15 de Abril 2022 Jornal Campeão: Viver (d)a Arte: os desafios do presente e do futuro

A ambição começou pelo ensino. A sala de aula era o quarto do irmão e, ele, o seu único aluno. Entre os 9 e os 11 anos, pensou em ser atriz. Foi nessa altura que a mãe decidiu inscrevê-la no Teatrão, em Coimbra, onde começou a ter aulas de expressão dramática. No entanto, acabou por perceber que o caminho não passava pelo teatro e, cerca de um ano depois, surgiu o ballet. Ao inicío, este parecia ser um sonho, porém, acabou por ser, mais tarde, destruído por uma professora que lhe disse que era tarde demais para atingir um nível de performance aceitável.

Num universo de avanços e recuos, Joana Maia batalhou anos a fio para encontrar o seu verdadeiro sonho.

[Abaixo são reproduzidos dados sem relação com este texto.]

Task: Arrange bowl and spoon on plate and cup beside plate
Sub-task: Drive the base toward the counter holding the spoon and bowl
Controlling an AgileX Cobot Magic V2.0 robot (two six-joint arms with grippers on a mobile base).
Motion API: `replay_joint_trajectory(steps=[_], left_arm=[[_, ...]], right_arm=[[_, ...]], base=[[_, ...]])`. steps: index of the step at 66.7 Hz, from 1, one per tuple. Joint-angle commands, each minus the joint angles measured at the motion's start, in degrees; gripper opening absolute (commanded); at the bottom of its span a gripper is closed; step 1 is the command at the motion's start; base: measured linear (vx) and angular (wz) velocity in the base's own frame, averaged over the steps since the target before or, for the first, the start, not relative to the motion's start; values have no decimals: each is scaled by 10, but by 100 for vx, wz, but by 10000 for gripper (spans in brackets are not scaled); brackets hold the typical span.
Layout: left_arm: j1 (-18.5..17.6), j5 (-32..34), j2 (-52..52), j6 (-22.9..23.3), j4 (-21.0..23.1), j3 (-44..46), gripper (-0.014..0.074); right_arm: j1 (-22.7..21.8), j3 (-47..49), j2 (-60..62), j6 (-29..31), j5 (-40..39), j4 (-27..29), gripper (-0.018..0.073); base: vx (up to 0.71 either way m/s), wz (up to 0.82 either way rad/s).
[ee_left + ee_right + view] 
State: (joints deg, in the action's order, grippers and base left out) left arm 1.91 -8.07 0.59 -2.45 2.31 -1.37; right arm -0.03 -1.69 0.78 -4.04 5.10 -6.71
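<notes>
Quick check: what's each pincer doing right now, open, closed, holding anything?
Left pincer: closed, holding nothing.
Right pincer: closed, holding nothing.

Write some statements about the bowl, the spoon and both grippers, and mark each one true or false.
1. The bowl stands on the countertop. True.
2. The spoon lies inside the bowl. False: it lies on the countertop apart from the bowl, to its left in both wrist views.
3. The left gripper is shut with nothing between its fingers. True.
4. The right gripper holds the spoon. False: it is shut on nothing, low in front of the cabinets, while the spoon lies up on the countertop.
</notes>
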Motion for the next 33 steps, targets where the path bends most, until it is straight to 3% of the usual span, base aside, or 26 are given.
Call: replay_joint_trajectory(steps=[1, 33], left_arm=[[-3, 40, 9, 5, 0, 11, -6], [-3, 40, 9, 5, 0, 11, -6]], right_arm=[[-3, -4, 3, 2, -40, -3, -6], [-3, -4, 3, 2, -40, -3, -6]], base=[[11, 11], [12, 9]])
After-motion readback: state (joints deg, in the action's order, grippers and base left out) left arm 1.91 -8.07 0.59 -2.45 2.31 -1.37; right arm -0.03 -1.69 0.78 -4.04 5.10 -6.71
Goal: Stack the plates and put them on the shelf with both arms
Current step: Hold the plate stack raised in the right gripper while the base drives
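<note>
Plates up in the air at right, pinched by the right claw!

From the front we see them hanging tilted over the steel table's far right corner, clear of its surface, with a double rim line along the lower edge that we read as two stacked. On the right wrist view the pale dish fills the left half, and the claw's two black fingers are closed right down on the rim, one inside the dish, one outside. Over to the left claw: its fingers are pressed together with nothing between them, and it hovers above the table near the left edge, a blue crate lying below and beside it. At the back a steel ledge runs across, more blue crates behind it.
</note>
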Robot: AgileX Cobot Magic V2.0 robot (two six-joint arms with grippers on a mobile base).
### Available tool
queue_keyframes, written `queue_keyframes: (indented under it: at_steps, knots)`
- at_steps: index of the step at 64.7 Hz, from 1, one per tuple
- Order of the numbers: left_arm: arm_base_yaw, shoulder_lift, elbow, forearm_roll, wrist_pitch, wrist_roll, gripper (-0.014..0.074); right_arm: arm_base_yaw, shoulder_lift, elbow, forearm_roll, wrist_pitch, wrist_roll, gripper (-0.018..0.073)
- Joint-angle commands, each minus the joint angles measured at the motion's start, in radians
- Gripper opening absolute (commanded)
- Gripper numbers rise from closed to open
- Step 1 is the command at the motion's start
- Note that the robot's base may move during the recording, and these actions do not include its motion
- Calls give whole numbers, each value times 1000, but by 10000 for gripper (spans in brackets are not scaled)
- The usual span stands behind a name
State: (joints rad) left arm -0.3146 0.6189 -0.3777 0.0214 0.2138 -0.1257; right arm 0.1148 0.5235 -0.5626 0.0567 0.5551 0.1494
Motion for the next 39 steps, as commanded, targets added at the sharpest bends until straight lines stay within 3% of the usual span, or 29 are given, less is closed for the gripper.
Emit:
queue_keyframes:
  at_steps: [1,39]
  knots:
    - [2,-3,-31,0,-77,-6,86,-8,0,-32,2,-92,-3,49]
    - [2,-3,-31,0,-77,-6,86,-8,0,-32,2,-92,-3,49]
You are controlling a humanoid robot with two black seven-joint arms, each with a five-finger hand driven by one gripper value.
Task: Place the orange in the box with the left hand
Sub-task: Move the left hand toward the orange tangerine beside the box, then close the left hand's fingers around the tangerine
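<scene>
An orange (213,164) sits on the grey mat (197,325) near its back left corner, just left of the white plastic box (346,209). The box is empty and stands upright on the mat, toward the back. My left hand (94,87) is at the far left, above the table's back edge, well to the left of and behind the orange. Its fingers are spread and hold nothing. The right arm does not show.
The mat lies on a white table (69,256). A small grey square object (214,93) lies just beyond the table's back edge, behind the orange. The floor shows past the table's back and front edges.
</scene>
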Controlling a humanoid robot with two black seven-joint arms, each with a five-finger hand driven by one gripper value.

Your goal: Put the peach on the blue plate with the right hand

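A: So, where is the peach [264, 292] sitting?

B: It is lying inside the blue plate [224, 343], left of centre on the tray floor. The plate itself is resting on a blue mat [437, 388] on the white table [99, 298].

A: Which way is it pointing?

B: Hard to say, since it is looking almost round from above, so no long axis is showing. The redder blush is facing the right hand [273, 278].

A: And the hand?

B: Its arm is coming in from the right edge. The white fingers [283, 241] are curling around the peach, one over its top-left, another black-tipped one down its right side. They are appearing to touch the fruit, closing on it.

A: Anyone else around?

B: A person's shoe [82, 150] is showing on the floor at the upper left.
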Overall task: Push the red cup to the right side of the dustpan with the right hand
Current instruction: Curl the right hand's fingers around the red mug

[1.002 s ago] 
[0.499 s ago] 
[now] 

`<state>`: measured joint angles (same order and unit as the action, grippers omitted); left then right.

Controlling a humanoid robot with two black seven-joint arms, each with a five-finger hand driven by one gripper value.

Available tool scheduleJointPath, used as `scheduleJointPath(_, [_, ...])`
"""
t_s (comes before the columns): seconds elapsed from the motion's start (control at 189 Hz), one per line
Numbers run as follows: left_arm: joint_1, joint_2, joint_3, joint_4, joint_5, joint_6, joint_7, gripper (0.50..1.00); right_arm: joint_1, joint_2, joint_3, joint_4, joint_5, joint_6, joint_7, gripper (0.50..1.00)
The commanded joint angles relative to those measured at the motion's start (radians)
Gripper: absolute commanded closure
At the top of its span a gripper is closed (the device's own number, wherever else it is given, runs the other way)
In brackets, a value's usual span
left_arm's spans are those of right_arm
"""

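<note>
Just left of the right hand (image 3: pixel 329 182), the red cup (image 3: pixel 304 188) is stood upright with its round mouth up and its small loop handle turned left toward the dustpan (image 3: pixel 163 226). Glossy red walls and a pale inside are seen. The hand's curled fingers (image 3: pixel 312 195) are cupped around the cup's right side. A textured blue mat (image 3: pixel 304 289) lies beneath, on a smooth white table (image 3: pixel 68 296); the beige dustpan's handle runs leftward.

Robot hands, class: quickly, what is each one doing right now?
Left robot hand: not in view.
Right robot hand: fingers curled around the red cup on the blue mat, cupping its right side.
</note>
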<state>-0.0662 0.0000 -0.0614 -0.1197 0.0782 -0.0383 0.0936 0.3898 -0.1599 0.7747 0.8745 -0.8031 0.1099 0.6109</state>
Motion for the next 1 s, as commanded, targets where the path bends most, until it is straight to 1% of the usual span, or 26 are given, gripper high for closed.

Foi já no pico da adolescência que se descobriu na música e que teve a certeza de que teria de ser esse o seu futuro. Chegado o momento de tomar decisões, enveredou pelo curso de Línguas Modernas, na Faculdade de Letras da Universidade de Coimbra, mas, no final do primeiro ano, deu-se conta de que essa não tinha sido a escolha mais feliz. Em 2015, decide, então, aventurar-se no curso de Estudos Artísticos na mesma faculdade. Uma opção que, para Joana Maia, não tinha sido tomada mais cedo por receio do futuro.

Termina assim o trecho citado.